Richard Laviolette Took the Long Way Home to Tara

 

Saturday night at Heartwood Concert Hall, Richard Laviolette will be celebrating the release of his first album in almost seven years.  Taking the Long Way Home is a reflection upon his growing up in a musical family in the town of Tara.

“I’m definitely someone who was shown consistent love and was raised in this situation where I was completely surrounded by music,” Laviolette told the Guelph Mercury.  His original intention was to create this album with his dad, Darrell, who had taught him how to play guitar and mandolin.  The idea was that they would write and record songs together in an exploration of his family and home as he was growing up.  But his dad couldn’t participate, his focus necessarily shifted to the care of Richard’s mom, Marie, who recently passed away after a lengthy period suffering from Huntington’s disease.  Marie was one of eight siblings, five of whom were sisters, all of whom sat in together on family sing-alongs and jamborees. There is some irony in the fact that this is the same disease that struck Woody Guthrie, in some respects the prototype of the socially conscious singer-songwriter that pervades Richard’s own work, even if his more immediate influence is Neil Young.

 

“There is a deep sense of honesty and conviction ringing through my speakers through the multiple listens to

“Taking The Long Way Home

Richard began recording albums when he was a student at the University of Guelph.   His debut album was begun in autumn 2003 and released in 2005 under the name Mary Carl.  His second album, A Little Less Like a Rock, a Little More Like Home, was released on Burnt Oak Records in August 2006.

Burnt Oak records was a form of home for Richard for many years.  Organically grown in a house in Guelph, the label was founded in 2005 by local Guelph musicians as a cooperative effort for mutual benefit.  One of them was Chris Yang, a singer-songwriter that Richard had toured and become close friends with. Yang had started Burnt Oak Records  with Ryan Newell of the Guelph band Households and Brad MacInerny while they were all living in a house at 127 Grange St. in Guelph.

With a bunch of musicians sharing the house, it became the place for basement concerts and endless rehearsals.

“There were nine of us [living in the house], and five bands practicing regularly,” Yang told Lauren Raham, “Ryan and I ended up putting out our own CDs at the same time. … Our friend Brad threw out the idea to start a label and we all got on board. I was getting better at screen printing. Everything fell into place.”

Richard Laviolette came to a fully formed musical community and fit right in.

“They’ve introduced me to an approach to music that was more D.I.Y. and lo-fi, which wasn’t something that I had an ear for,” he said. “Meeting the gang at 127 Grange opened up my ears, and my appreciation for music.”

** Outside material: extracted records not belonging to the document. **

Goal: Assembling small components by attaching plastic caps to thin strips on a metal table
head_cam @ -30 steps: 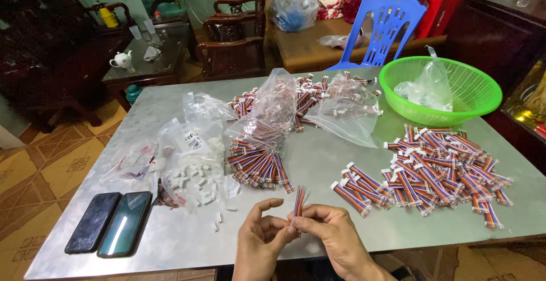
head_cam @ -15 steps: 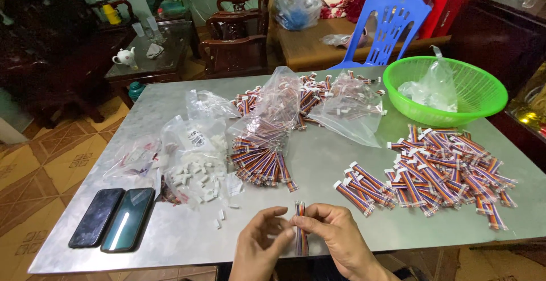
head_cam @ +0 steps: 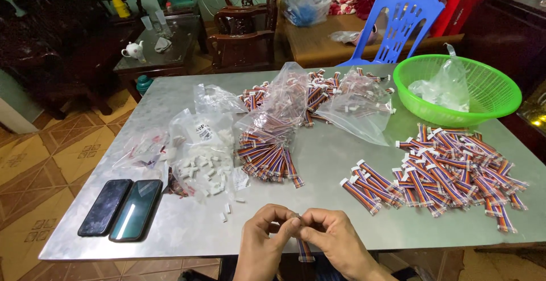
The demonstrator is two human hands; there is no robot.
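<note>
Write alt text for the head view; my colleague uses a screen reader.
Two bare hands, left hand and right hand, pinch a short multicoloured ribbon cable at the near edge of a grey metal table. Finished cable piles lie right, a green plastic basket behind.

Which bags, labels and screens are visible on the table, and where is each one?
Two phones: near left edge, side by side, dark screens.
Clear bag of white connectors: left of centre, small white label.
Clear bags: far centre, over striped cables.
Clear bag: inside green basket, right.
</note>
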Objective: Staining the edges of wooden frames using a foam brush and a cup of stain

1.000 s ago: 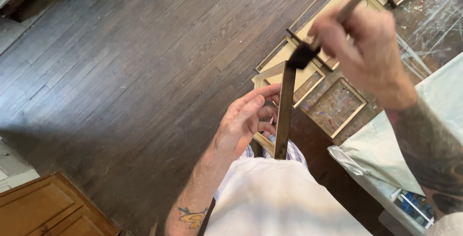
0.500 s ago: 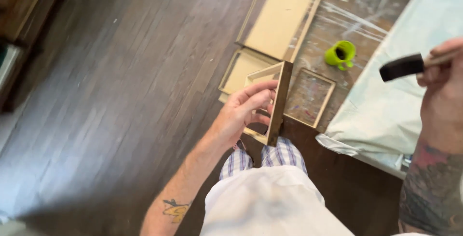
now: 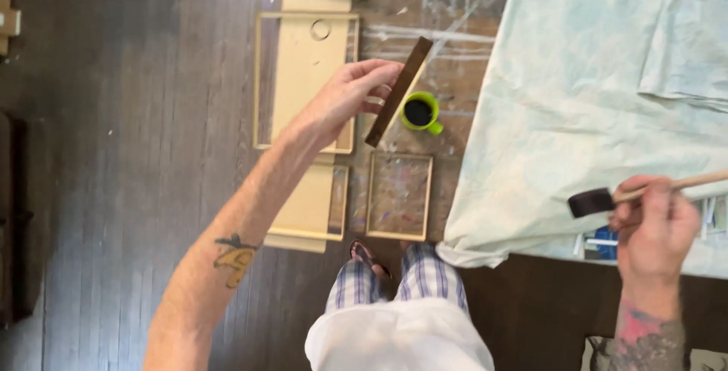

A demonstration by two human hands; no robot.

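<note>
Fingers (image 3: 373, 83) half-hide wood strip (image 3: 399, 90); brush (image 3: 607, 200) handle cut off.

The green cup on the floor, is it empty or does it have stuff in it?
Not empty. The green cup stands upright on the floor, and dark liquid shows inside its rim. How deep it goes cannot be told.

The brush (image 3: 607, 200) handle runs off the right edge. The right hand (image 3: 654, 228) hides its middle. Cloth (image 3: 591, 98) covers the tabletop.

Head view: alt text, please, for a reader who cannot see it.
Seen from above, the left hand holds a dark-stained wooden frame edge-on over a paint-marked floor, and the right hand holds a foam brush over a pale drop cloth. A green cup of dark liquid and pale frames lie below.
</note>
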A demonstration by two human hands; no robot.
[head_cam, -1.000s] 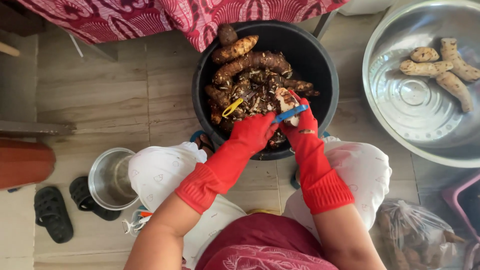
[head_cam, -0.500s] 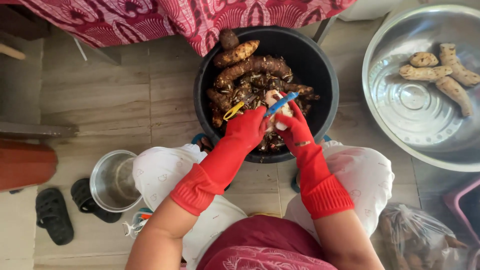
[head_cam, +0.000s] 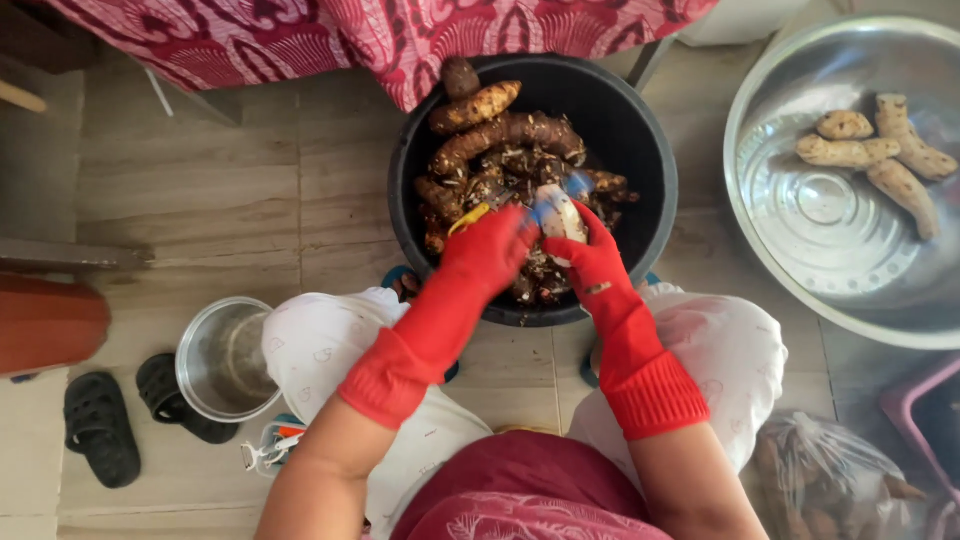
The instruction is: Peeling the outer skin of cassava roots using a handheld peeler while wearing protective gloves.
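Note:
Both my hands wear long red rubber gloves and work over a black bucket (head_cam: 655,160) full of brown, dirt-covered tubers (head_cam: 505,135) and peelings. My left hand (head_cam: 488,252) grips a peeler with a yellow and blue handle (head_cam: 470,216), its blade end blurred against a tuber. My right hand (head_cam: 588,262) holds that tuber (head_cam: 560,213), which is partly peeled and pale, just above the pile in the bucket. The two hands are close together at the bucket's near side.
A big steel bowl (head_cam: 820,215) at the right holds several peeled pale tubers (head_cam: 850,152). A small steel pot (head_cam: 225,360) and black sandals (head_cam: 98,428) lie at the left. A plastic bag of tubers (head_cam: 830,480) sits at the lower right, and red patterned cloth (head_cam: 400,40) hangs above.
The peeler has shifted along the tuber between my hands. The tuber has turned, so its pale peeled side faces up. Both hands stayed over the bucket.

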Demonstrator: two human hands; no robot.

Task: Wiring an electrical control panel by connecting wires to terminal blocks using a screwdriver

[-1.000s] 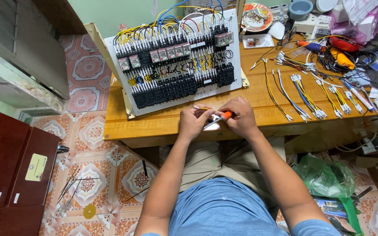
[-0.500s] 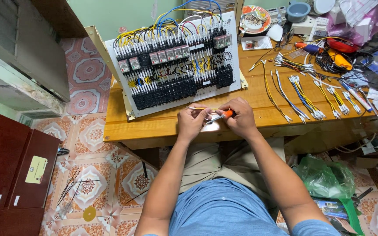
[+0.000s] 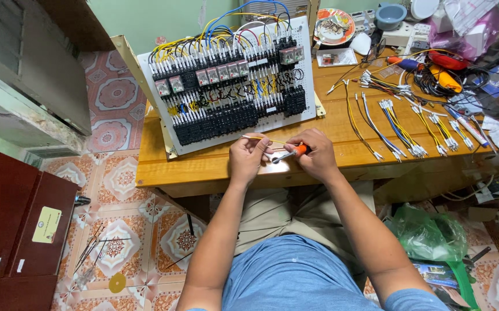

Those days seem long ago and many miles away now.  Years of dealing with health issues, chronic pain and surgeries led Richard back home to Tara to write about his family and his youth.

In his review of the new album for Canadian Beats, Gerrod Harris called it “a folk album to its core.  There is a deep sense of honesty and conviction ringing through my speakers through the multiple listens to of Taking The Long Way Home.  Hopefully this record will signify a greater return to what folk music is about; it’s not about adding a banjo or fiddle, or stomping on a wooden box, but rather it is about sharing a story in the hopes of creating a communal energy through honesty and blues inspired music.”

The great Jessy Bell Smith added vocal harmonies to the album and she will be sharing the bill with Richard again when he plays Heartwood this Saturday night.